**What is needed:** All lines in the listing below that hold the string "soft" are to be tallied, with only the total reported.

**Data excerpts:**
━━━━━━

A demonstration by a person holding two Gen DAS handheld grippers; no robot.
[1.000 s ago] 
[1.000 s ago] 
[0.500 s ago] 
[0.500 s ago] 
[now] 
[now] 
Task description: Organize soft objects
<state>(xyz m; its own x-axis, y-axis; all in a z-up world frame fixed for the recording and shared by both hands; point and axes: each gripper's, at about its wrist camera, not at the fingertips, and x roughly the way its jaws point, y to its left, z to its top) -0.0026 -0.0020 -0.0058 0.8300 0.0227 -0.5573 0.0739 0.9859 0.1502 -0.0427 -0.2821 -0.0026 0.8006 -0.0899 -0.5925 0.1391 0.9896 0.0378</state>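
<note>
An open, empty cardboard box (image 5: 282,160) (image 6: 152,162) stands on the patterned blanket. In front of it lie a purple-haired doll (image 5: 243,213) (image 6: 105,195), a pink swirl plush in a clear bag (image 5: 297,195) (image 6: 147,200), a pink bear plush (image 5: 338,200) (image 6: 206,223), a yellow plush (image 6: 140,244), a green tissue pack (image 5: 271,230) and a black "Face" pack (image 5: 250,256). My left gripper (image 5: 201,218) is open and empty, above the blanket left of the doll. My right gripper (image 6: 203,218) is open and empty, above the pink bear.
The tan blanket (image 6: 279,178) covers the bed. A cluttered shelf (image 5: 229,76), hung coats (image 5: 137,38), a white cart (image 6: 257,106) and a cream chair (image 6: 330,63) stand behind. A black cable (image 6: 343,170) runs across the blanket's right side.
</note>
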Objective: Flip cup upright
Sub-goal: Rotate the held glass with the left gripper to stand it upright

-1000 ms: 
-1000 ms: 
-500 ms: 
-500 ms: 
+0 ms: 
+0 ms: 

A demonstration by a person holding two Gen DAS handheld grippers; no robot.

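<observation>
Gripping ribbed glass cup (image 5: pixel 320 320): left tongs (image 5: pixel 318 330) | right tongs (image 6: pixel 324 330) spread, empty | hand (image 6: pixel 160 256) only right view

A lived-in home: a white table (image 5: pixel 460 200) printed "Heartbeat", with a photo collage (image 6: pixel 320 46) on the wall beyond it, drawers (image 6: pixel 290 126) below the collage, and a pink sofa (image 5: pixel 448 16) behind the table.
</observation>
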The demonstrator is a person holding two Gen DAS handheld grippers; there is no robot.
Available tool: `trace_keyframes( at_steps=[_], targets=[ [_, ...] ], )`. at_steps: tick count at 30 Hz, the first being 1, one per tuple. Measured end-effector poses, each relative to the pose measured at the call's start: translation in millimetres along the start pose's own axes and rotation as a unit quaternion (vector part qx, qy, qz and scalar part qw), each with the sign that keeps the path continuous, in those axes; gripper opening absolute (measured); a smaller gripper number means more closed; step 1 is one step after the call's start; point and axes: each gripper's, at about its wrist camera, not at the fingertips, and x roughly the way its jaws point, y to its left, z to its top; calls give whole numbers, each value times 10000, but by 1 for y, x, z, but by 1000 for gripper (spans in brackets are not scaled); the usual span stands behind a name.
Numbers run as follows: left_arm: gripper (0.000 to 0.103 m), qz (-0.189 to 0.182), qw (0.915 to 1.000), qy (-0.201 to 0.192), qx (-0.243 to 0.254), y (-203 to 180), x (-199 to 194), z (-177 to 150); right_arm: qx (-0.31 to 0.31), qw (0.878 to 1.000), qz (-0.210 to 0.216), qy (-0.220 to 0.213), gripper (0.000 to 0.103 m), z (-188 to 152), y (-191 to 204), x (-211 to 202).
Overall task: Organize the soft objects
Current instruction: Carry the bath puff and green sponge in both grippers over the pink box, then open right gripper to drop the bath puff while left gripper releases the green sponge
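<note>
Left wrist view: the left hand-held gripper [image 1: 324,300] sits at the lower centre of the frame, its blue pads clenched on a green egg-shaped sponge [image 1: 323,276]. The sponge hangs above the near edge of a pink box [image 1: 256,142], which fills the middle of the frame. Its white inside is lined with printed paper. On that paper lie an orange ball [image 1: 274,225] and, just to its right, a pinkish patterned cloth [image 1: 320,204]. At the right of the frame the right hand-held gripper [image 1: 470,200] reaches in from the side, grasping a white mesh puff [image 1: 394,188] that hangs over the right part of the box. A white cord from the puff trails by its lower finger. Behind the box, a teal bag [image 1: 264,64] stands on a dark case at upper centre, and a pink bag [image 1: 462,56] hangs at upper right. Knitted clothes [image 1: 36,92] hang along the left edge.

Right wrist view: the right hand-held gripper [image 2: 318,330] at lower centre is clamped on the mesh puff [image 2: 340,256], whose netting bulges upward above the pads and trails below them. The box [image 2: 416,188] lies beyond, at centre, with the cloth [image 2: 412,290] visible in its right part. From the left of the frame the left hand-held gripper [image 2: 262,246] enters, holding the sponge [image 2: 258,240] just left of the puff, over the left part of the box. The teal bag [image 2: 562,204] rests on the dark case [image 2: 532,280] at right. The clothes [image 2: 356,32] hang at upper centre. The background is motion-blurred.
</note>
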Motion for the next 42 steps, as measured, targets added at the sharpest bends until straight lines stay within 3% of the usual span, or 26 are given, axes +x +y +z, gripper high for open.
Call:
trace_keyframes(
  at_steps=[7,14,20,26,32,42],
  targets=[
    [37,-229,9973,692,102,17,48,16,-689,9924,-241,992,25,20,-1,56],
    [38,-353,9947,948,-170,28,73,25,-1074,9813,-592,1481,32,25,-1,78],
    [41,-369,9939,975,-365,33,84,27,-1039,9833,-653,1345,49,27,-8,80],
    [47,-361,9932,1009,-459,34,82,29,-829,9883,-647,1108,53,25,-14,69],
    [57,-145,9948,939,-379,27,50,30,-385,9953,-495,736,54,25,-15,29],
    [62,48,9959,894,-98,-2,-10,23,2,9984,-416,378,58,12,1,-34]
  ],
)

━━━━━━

**Answer to the exercise:** 2